File spoon-archives/habermas.archive/habermas_2001/habermas.0111, message 21


Date: Mon, 05 Nov 2001 08:48:04 -0800
Subject: Re: HAB: Adorno & Habermas


At 01:12 PM 11/5/01 +0000, you wrote:

>What's funny Ken is that after posting the initial message I thought about 
>material I have recently read, and wondered whether Habermas was 
>attempting to hold on to earlier Ardornoesque motifs more vigorously than 
>Adorno ended up doing in _Negative Dialectics_. I.E more Adorno than Adorno ;-)


I don't think so. I thought that for a long time... it seemed as though 
Habermas was articulating a 'communicative negative dialectics' - but I've 
changed my mind about this. I'm not convinced that Habermas has read a 
great deal of Adorno's work.

>I will attempt to be more precise next reply except to say that Adorno's 
>critical/emancipatory *escape route* via aesthetics is put to one side by 
>Habermas who *continues* to insist on the *emancipatory* potential of a 
>dialectic rooted in communicative practices (or something like that).

There is a parallel between the general shape of Adorno and Habermas... in 
the sense that both adhere to a speculative ideal. In the case of Adorno, 
an emphatic ideal of human freedom. With Habermas, undistorted 
communication. On the surface, there is an analogy here, but it breaks down 
pretty quickly. As far back as 1963 Habermas argues that utopian ideas must 
be ground scientifically. Adorno does not trust science to do this.

>How are you characterizing the Adorno/Habermas relationship?

Confusing.
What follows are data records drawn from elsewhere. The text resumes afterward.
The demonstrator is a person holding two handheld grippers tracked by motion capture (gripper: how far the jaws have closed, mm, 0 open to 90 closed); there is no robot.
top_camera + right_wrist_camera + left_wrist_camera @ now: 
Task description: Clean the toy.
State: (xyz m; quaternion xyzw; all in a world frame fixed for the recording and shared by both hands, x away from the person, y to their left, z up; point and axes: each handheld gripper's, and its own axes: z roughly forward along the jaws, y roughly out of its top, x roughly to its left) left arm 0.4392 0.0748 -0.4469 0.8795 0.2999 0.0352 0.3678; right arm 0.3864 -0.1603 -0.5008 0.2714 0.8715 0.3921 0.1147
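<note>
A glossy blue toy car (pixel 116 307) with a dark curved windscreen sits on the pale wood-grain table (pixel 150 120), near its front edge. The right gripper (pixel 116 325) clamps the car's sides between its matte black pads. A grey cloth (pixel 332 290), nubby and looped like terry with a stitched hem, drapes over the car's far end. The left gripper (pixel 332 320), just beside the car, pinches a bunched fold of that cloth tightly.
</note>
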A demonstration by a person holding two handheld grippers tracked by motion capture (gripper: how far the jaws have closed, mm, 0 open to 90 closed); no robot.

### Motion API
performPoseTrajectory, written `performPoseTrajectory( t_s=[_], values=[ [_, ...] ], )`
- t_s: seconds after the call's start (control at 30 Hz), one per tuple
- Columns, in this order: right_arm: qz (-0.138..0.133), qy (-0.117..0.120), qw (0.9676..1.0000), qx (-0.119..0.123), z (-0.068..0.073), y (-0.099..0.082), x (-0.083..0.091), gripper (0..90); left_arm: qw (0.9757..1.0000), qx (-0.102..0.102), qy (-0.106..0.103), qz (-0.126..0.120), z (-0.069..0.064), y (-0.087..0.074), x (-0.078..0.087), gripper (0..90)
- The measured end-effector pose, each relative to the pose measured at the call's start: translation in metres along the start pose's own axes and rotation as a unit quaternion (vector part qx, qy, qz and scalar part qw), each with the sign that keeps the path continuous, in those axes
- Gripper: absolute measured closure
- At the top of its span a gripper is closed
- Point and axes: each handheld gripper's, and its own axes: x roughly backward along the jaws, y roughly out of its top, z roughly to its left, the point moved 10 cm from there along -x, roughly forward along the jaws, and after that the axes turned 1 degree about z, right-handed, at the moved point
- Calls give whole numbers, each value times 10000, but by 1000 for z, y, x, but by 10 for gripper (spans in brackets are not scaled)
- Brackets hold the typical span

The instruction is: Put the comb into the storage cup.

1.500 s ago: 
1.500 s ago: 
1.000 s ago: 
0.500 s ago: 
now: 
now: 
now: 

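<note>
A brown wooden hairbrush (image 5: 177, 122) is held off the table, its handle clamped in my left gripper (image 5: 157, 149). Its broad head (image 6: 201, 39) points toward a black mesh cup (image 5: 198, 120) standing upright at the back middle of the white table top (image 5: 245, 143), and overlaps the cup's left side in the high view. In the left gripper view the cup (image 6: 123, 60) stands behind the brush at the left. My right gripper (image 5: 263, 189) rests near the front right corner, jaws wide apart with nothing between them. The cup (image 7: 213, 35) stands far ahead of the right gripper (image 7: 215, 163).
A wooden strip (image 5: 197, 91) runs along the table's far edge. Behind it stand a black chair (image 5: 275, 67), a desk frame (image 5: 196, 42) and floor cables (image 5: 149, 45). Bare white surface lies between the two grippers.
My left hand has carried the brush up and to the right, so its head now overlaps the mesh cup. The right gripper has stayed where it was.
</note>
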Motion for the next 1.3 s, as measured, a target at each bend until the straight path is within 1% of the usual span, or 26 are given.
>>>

When Habermas compares negative dialectics to a military drill, 
I can't help but think he's missed the point.

I'm find myself less interested in thinking about Habermas's relationship 
to Adorno... because I think Habermas's interpretation of Adorno is 
one-dimensional, painfully so. The fact that his critique has been so 
influential is almost mystifying... which isn't to say that he doesn't have 
good reasons in support of his claims. What I find more interesting is the 
way in which sympathetic critics of Habermas are looking at the internal 
connection between morality, ethics and narrative expressions. Aesthetics 
plays a huge role in the way in which we construct, reconstruct and 
deconstruct our identities. We appropriate narratives, sometimes through 
the stories of others, to learn about ourselves (I find Jay Bernstein 
compelling on this point, Recovering Ethical Life). Maria Pia Lara's book 
Moral Textures: Feminist Narratives in the Public Sphere is an 
extraordinary theorization of this. In effect, narrative is a moral 
imperative. This prompts a rethinking of the relation between morality and 
aesthetics and, following Wellmer, Lara argues for an expanded 
understanding of communicative rationality through the way in which 
narratives inform and expand on universal moral claims in a revolutionary 
way. Narratives, thus, transform the moral domain. Justice is still given a 
certain priority, but a sense of justice that is informed by the experience 
and substance of injustice. A simple way of expressing this would be to say 
that ethics, aesthetics and morality are dialectical. Without doing away 
with discourses of justification, thus putting Habermas on the same side as 
someone like Rorty, discourses of justification can be viewed in a more 
comprehensive context... one which is informed by a struggle for 
recognition within justificatory discourse. How we account for this 
philosophically is still unclear (at least for me) but I think it is a good 
start, and certainly provides a link between those sympathetic to Adorno 
yet working within the Habermasian field.